Oct 3, 2013

October 3, 2013: Succeeding Generations, Time Does Not Wait For Maintenance, I Can't Give It Away on 7th Avenue

“You cannot protect wealth from succeeding generations” --- from The Quotations of Chairman Joe

 As the miserable record of ‘ol Two-Cows’ suggests, succeeding generations wither in the shadows of greatness.  In biology it is a general rule of thumb that succeeding generations revert to the mean.  It is not logical to expect then that the sons of accomplishment will ever rise to the level of their fathers, a principle revealed with terrifying clarity as the Boomers took the seats of their forebears.  There are exceptions to every rule, of course, the Bach family leaps immediately to mind but, alas, the exceptions prove the rule.  When I first proposed this maxim on the internet in 2000 arguing that the snot-nosed son of wealth and power would, in the end, make his father look like Marcus Aurelius, I was immediately ridiculed by one wag who raised the example of Barry Bonds.  Alas, steroids have demonstrated my point for old W was all hat an no cows. The point still stands.

What is true in politics is also true in other facets of life.  Ted Turner is a notable exception but I think we can rest secure knowing that he represents, in that family, the pinnacle of achievement.  Like the Rockefellers, Fords, and others, the offspring of Bill Gates and Ted Turner will in all likelihood not be the captains of capitalist achievement that was their father. 

 And so it is on a much smaller scale.  I spent over a decade in Athens, Georgia working with several property management companies.  Two such companies were the results of inherited wealth, and both very dysfunctional. In a college town, a town in which the demand for rental housing is exceedingly high and every opportunity for success presents itself, both of these operations were working their dead level best to parrot William Clay Ford and become the Detroit Lions of the rental industry.

 Both companies were characterized by bed-rock conservatism.  One of the proprietors of the first obtained the company through inherited wealth, following a business model in which maintenance was shoddy and infrequent, and the work of contractors substandard.  The other Company was directly inherited.  While the maintenance standards were much higher, the ethic was nonetheless as basely conservative.

 Both companies were, in spite of the prevailing contempt for the ‘welfare state’ sucking off the public teat.  In the first, the most significant single client was the University of Georgia which leased a huge office space for its testing center.  In both cases the companies were hugely dependent on student subsidies, federal grants and loans in which students, unless they are at school on daddy’s credit card, pay their rents.

 In the second example, however, conservatism took a more familiar form.  Drew would say to me that his goal was to be ‘debt free’.  Inheriting a sizeable debt as well as the operations from his father, he vowed to rid both himself and the company of debt.  Reading the ‘Drudge Report’ and other ranting’s of the paranoid, psychotic conspiracy freaks; Drew was convinced that the sword of Damocles hung directly overhead.

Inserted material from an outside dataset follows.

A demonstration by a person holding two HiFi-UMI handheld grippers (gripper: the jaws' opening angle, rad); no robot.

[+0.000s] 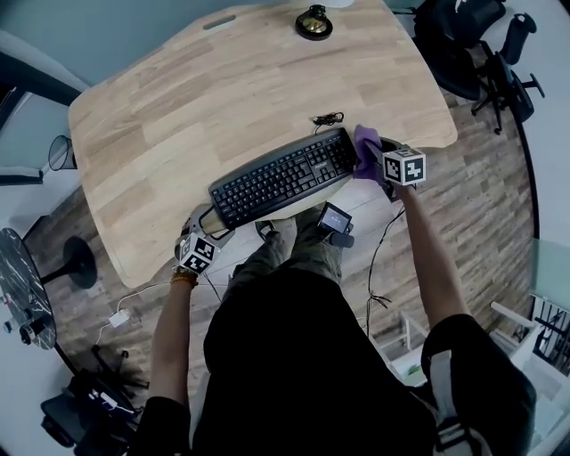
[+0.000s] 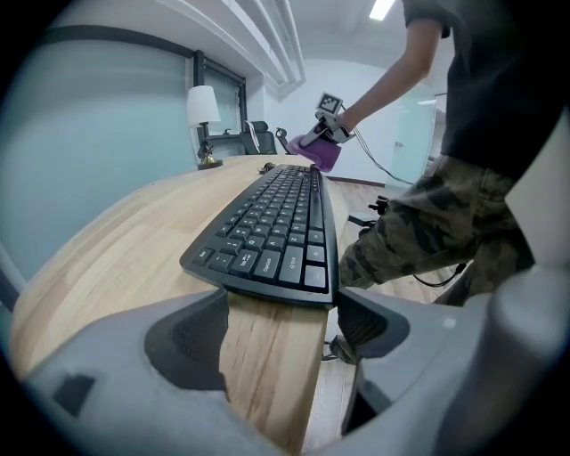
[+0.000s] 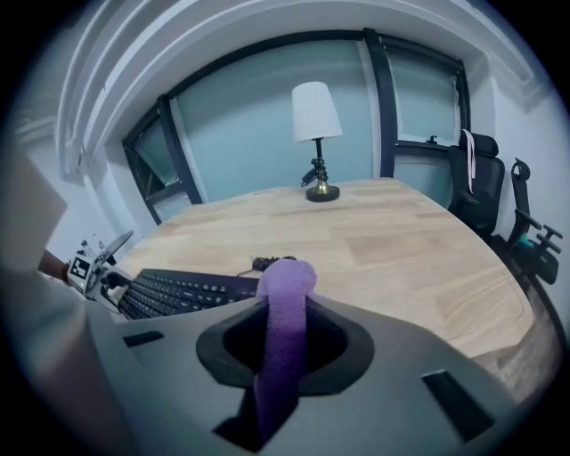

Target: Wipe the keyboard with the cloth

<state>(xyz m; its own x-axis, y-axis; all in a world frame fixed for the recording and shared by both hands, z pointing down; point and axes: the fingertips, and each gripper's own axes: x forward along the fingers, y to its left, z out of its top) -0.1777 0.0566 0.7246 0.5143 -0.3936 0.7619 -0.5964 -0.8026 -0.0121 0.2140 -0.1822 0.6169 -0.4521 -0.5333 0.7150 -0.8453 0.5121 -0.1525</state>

It was sort of an economic survivalist mentality, bordering on an a personal form of the ideological imperative.  He would soon be debt-free, he would say, ensuring that the company would become rock-solid, impervious to change.  I had heard tale before, visions of the Good Ship Butterfield slowly sliding into Davey Jones’ locker danced before my eyes.  

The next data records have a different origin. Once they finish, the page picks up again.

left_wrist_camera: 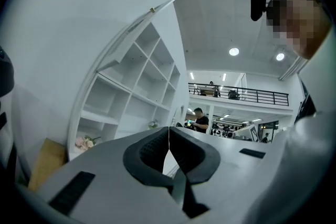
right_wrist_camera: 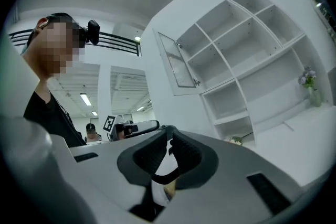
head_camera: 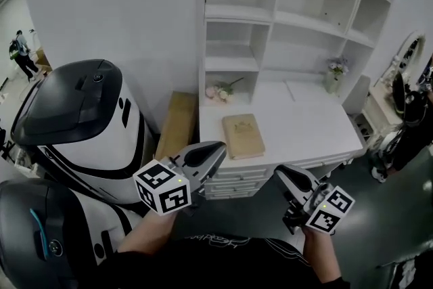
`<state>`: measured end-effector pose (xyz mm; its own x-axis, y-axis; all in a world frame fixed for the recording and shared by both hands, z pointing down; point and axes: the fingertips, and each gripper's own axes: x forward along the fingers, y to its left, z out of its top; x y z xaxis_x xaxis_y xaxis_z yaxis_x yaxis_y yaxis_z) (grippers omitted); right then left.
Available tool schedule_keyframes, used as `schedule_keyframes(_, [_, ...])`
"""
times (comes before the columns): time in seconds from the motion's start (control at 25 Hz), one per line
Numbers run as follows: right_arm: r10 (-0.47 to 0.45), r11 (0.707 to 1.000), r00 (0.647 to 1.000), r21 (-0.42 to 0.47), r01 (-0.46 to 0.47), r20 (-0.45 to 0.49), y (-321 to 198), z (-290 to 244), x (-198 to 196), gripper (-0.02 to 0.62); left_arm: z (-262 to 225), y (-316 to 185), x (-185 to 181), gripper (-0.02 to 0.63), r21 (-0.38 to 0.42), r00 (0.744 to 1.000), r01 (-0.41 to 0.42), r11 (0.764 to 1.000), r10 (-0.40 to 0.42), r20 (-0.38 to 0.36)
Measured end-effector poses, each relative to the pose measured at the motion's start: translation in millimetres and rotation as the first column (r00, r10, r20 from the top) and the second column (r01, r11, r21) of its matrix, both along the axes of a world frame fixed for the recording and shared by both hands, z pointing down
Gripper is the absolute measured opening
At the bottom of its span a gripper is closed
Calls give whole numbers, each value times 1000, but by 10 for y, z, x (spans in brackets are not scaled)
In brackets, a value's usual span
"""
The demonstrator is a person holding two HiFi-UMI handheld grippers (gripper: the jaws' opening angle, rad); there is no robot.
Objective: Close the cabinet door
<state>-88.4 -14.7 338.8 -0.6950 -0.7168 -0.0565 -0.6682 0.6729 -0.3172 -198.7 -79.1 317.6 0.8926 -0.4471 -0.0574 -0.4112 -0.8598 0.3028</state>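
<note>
A white shelf unit [head_camera: 298, 17] of open cubbies stands over a white desk [head_camera: 304, 125]. Its glass-paned cabinet door [right_wrist_camera: 178, 63] hangs swung open to the left of the upper left cubby; in the left gripper view only the thin door edge [left_wrist_camera: 160, 7] shows. My left gripper [head_camera: 215, 145] [left_wrist_camera: 168, 128] is shut and empty, held level in front of the desk's left corner. To its right, my right gripper [head_camera: 281, 171] [right_wrist_camera: 169, 129] is also shut with nothing in it. Both are well short of the door.
A tan book [head_camera: 242, 134] lies on the desk, pink flowers [head_camera: 220, 91] sit in the lowest cubby, and a vase [head_camera: 335, 74] stands at the back right. Drawers [head_camera: 233, 183] front the desk. A wooden board [head_camera: 177, 122] and a white-and-black machine [head_camera: 81, 118] stand to the left.
</note>
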Motion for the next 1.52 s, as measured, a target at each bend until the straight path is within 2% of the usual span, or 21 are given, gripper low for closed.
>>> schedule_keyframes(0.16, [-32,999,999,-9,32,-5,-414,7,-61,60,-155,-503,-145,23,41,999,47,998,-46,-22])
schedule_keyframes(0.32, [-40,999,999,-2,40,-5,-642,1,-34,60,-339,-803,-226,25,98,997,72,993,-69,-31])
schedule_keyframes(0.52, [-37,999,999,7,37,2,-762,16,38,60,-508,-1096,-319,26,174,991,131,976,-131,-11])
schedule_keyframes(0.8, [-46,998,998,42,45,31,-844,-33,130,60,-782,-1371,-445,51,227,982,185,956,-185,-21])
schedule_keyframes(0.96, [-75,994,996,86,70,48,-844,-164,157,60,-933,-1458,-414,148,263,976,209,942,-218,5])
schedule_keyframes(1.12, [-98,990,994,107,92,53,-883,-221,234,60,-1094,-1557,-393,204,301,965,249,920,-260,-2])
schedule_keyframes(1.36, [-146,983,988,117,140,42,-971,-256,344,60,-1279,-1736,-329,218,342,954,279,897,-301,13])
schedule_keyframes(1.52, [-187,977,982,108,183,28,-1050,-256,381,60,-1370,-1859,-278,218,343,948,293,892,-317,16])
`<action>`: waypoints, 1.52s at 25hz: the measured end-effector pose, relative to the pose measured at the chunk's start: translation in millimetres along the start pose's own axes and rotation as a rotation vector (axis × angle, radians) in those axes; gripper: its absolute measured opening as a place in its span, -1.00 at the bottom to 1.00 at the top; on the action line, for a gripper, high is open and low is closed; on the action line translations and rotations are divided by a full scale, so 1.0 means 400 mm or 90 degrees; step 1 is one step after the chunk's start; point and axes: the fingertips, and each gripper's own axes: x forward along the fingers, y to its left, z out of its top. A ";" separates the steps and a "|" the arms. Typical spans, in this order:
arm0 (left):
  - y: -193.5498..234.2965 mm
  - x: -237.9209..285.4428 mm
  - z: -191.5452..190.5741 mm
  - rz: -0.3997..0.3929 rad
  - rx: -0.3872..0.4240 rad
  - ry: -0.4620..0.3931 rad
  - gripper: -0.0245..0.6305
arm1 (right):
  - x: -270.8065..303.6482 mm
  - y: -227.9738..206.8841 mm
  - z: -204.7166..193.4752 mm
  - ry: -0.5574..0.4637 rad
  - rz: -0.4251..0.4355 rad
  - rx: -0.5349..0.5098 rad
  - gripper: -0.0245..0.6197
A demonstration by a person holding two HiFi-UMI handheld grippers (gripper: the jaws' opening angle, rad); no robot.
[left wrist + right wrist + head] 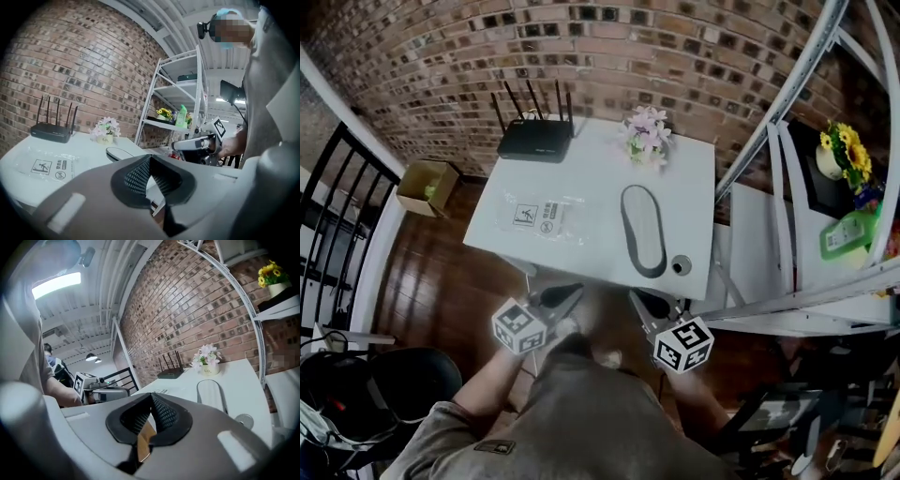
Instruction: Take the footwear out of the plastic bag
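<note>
A grey slipper (643,230) with a dark rim lies alone on the white table (591,267), right of centre. It also shows in both gripper views, as the slipper (119,153) and the slipper (211,392). The clear plastic bag (539,217) with printed warning signs lies flat and empty-looking to its left; the same bag (47,166) is close in the left gripper view. My left gripper (567,296) and right gripper (649,303) hover at the table's near edge, both shut with nothing between the jaws. The pads meet in the left gripper (150,160) and the right gripper (151,400).
A black router (534,141) and a small pot of flowers (647,136) stand at the table's far side. A small round disc (681,265) lies beside the slipper. A white metal shelf (825,187) stands at the right, and a cardboard box (427,186) and a black railing (337,216) at the left.
</note>
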 end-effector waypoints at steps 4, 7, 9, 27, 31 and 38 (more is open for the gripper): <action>-0.041 -0.045 -0.003 -0.002 0.000 -0.004 -0.92 | -0.006 0.075 -0.018 -0.006 0.022 0.002 -0.88; -0.049 -0.056 0.007 -0.010 -0.004 -0.011 -0.92 | -0.009 0.107 -0.010 -0.020 0.019 0.003 -0.88; -0.056 -0.063 0.014 -0.016 -0.004 -0.013 -0.92 | -0.013 0.125 -0.004 -0.025 0.014 0.000 -0.88; -0.074 -0.103 0.039 -0.052 0.011 -0.024 -0.92 | -0.018 0.157 0.005 -0.035 -0.040 -0.024 -0.89; -0.070 -0.110 0.036 -0.056 0.009 -0.023 -0.92 | -0.013 0.162 0.001 -0.035 -0.045 -0.023 -0.89; -0.066 -0.111 0.027 -0.061 0.005 -0.021 -0.92 | -0.007 0.164 -0.007 -0.030 -0.052 -0.024 -0.89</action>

 Drew inherited several properties, including an apartment complex and a large office building.  When I first began my work, the apartment complex was full.  But time waits for no man, as the old adage goes, and time certainly does not wait for routine maintenance.  Over the years, the buildings had begun to deteriorate, especially the office building.  One of my first recollections was a few vacancies on the upper floor of the two floor structure.  It had been vacant for nearly a year when I arrived and, in time, I began to understand why.  The roof leaked.  The structure had a flat roof which was easily over half a century old.  It had been patched many times. When it rained hard, and it rains hard often in subtropical Georgia, the downspouts, located on only one side of the building, are quickly overwhelmed resulting in the pooling of several inches of water.  Water, as you know, finds its own level, and will soon seek a path downward and any weaknesses in the structure will soon be discovered.  Accordingly, with every significant rainfall, we would be spending our day cleaning up the mess.  Sometimes these were considerable with desks and records destroyed.  The inexorable effect of all this was soon apparent.

 Moreover the structure suffered from lack of routing replacement of old and rusting air conditioning equipment.  Rust from the “A” coils in the air conditioning would soon fill up the pans and drains where the condensate, in the form of water dripping off these coils, would collect resulting in leaks in the office ceilings.  Repeated efforts to clear the drains were always the response, but no monies were to be borrowed to repair either the cooling systems or the roof.  The result was predictable.  When I left, some two years later, the building was nearly 50 per cent vacant.

“I can’t give it away on 7th avenue….”    --- The Rolling Stones “Shattered”

 Recognizing the stench of death, I moved on.  I had been here before, de ja vu all over again.